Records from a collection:
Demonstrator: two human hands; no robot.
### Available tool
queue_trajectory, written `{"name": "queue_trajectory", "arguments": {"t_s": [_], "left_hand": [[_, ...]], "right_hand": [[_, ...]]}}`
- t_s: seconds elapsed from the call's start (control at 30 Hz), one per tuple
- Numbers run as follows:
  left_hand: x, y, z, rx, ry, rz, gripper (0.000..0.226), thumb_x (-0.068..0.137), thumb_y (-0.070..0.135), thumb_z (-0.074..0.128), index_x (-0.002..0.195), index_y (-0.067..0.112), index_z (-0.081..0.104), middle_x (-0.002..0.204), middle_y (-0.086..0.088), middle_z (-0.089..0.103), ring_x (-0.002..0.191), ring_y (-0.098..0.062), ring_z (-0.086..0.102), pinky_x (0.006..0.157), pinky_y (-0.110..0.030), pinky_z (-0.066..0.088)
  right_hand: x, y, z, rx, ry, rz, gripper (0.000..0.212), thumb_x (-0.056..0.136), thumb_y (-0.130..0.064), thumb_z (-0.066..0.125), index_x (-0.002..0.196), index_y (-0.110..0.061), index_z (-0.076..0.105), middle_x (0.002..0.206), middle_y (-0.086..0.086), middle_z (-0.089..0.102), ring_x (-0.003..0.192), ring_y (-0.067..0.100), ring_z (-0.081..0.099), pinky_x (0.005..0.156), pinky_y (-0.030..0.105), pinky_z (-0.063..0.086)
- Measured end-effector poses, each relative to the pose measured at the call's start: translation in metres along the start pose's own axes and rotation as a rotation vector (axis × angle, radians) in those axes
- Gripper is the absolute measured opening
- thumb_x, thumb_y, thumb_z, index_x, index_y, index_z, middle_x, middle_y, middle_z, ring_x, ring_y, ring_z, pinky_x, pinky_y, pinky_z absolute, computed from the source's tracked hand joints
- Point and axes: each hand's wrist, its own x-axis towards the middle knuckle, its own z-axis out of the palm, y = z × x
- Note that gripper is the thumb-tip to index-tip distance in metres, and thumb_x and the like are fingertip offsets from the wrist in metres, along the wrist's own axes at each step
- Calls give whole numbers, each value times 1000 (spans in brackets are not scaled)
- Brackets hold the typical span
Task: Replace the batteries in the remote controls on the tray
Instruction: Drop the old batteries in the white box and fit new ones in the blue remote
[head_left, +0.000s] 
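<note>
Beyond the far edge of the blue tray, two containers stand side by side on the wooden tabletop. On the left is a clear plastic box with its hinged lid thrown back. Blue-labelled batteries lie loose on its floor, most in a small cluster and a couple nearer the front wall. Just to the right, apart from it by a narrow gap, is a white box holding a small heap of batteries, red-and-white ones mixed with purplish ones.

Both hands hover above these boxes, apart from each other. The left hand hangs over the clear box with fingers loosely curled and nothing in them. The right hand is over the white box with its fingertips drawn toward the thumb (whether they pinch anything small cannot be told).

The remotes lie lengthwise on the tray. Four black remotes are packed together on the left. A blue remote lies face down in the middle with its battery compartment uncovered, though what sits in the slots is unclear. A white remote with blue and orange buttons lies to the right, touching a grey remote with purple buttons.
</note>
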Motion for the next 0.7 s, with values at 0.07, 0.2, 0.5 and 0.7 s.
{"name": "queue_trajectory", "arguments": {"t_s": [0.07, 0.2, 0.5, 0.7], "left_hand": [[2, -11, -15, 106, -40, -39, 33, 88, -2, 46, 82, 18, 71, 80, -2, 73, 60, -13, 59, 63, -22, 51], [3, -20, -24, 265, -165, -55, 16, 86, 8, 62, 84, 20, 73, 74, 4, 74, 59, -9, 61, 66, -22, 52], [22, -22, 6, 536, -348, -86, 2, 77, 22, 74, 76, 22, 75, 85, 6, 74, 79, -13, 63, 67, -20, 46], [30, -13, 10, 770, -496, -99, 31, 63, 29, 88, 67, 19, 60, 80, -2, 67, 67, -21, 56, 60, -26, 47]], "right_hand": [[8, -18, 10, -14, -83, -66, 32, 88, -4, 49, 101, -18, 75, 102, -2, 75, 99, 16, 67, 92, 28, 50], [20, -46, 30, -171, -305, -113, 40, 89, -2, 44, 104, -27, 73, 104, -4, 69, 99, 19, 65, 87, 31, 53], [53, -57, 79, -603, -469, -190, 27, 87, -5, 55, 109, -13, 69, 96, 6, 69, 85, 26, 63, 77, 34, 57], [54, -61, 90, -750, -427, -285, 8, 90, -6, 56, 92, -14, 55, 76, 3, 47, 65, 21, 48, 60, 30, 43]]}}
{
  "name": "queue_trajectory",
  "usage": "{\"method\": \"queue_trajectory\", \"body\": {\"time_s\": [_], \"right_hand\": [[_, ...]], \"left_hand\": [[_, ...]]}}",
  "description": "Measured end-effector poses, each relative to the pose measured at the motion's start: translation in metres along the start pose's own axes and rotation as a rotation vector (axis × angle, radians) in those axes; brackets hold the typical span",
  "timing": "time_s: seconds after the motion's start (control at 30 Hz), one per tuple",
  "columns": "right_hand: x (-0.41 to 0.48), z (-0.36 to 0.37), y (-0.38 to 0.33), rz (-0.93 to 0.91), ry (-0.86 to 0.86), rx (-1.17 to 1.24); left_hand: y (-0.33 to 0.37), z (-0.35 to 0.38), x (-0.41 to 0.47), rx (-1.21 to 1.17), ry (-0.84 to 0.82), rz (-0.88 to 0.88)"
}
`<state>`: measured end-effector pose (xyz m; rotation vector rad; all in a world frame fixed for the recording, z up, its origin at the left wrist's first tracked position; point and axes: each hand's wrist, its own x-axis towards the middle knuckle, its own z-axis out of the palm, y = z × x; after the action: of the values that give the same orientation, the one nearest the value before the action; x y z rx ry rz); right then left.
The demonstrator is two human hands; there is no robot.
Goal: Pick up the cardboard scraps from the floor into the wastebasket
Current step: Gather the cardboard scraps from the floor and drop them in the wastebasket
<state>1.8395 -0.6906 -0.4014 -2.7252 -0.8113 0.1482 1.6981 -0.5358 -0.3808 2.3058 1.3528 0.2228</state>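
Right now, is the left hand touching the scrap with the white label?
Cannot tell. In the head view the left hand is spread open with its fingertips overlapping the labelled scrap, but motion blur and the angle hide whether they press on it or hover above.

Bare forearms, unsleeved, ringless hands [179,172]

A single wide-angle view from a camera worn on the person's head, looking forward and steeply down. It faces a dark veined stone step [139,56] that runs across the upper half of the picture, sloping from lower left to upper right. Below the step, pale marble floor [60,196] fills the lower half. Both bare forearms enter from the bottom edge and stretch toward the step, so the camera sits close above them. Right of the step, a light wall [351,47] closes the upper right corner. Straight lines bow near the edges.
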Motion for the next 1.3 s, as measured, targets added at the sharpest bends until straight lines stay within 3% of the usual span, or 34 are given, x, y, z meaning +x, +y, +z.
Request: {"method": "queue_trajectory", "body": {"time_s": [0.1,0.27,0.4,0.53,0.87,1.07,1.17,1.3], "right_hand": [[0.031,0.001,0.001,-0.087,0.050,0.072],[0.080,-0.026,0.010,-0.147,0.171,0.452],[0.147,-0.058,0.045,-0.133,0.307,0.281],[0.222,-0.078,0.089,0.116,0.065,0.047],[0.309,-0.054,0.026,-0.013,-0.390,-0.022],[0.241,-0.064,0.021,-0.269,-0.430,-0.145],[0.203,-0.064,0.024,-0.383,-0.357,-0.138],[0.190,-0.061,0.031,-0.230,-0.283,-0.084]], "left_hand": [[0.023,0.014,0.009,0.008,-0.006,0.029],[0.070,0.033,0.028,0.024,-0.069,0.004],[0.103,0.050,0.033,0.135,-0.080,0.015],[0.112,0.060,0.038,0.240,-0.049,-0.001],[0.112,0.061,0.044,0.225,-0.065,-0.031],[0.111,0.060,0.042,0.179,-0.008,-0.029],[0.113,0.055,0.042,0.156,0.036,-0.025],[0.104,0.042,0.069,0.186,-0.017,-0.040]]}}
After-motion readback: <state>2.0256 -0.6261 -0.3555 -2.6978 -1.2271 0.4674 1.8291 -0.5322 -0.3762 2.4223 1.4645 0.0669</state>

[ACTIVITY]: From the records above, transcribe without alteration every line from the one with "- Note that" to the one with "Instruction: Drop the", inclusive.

[ANSWER AREA]:
- Note that gripper is the thumb-tip to index-tip distance in metres, and thumb_x and the like are fingertip offsets from the wrist in metres, along the wrist's own axes at each step
- Calls give whole numbers, each value times 1000 (spans in brackets are not scaled)
- Brackets hold the typical span
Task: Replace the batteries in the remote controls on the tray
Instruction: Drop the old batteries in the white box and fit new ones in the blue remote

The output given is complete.